Task to complete: Once a line is found to contain "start", copy it out of the listing.

(Beginning of Listed entries)

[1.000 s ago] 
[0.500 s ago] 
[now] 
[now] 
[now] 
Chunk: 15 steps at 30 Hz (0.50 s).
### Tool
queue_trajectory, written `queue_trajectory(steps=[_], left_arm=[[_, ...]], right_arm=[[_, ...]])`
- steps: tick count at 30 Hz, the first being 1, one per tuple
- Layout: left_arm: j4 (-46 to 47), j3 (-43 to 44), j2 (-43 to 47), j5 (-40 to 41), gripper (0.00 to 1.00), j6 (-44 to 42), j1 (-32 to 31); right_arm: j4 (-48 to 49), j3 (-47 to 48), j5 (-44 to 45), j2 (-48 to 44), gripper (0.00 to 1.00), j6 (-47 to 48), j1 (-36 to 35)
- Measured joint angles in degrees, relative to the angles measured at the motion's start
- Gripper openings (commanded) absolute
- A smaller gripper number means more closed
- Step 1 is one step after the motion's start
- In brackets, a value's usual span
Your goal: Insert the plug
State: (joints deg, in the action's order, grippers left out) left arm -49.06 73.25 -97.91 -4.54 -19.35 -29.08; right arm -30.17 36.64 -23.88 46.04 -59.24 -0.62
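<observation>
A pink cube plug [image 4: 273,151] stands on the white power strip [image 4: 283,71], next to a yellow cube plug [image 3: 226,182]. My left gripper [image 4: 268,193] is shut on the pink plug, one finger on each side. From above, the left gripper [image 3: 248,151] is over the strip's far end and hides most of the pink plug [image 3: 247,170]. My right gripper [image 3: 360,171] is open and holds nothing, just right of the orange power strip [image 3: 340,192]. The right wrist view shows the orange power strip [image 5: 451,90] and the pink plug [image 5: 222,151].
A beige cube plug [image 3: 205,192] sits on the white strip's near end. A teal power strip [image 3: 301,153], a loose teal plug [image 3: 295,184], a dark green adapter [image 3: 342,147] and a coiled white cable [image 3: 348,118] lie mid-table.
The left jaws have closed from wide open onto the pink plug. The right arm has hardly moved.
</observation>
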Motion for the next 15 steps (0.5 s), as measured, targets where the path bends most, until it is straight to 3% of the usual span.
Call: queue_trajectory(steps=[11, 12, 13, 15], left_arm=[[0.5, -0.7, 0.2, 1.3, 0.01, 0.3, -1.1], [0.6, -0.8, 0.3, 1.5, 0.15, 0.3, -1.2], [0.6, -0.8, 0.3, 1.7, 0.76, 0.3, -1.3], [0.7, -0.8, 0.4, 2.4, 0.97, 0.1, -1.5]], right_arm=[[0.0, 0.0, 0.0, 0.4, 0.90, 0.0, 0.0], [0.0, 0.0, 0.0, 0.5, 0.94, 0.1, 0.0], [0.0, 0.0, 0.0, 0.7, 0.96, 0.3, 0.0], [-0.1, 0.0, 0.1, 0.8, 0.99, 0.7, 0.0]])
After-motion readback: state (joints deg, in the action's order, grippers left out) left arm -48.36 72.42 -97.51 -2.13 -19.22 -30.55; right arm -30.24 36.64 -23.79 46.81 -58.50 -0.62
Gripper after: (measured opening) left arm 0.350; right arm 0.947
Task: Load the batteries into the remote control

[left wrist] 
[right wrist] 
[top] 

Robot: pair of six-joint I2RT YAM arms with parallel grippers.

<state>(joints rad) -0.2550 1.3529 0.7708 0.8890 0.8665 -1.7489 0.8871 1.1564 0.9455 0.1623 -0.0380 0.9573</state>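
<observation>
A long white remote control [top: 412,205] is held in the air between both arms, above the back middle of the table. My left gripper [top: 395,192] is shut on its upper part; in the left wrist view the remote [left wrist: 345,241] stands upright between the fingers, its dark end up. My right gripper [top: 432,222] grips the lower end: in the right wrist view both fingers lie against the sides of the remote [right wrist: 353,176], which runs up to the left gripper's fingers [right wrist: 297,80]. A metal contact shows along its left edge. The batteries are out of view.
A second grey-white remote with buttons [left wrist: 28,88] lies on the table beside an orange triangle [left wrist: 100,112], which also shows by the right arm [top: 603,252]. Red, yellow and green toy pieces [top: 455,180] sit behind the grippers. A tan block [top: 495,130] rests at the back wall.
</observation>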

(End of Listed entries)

Solved exercise:
- Measured joint angles in degrees, relative to the angles measured at the motion's start
- Step 1 is one step after the motion's start

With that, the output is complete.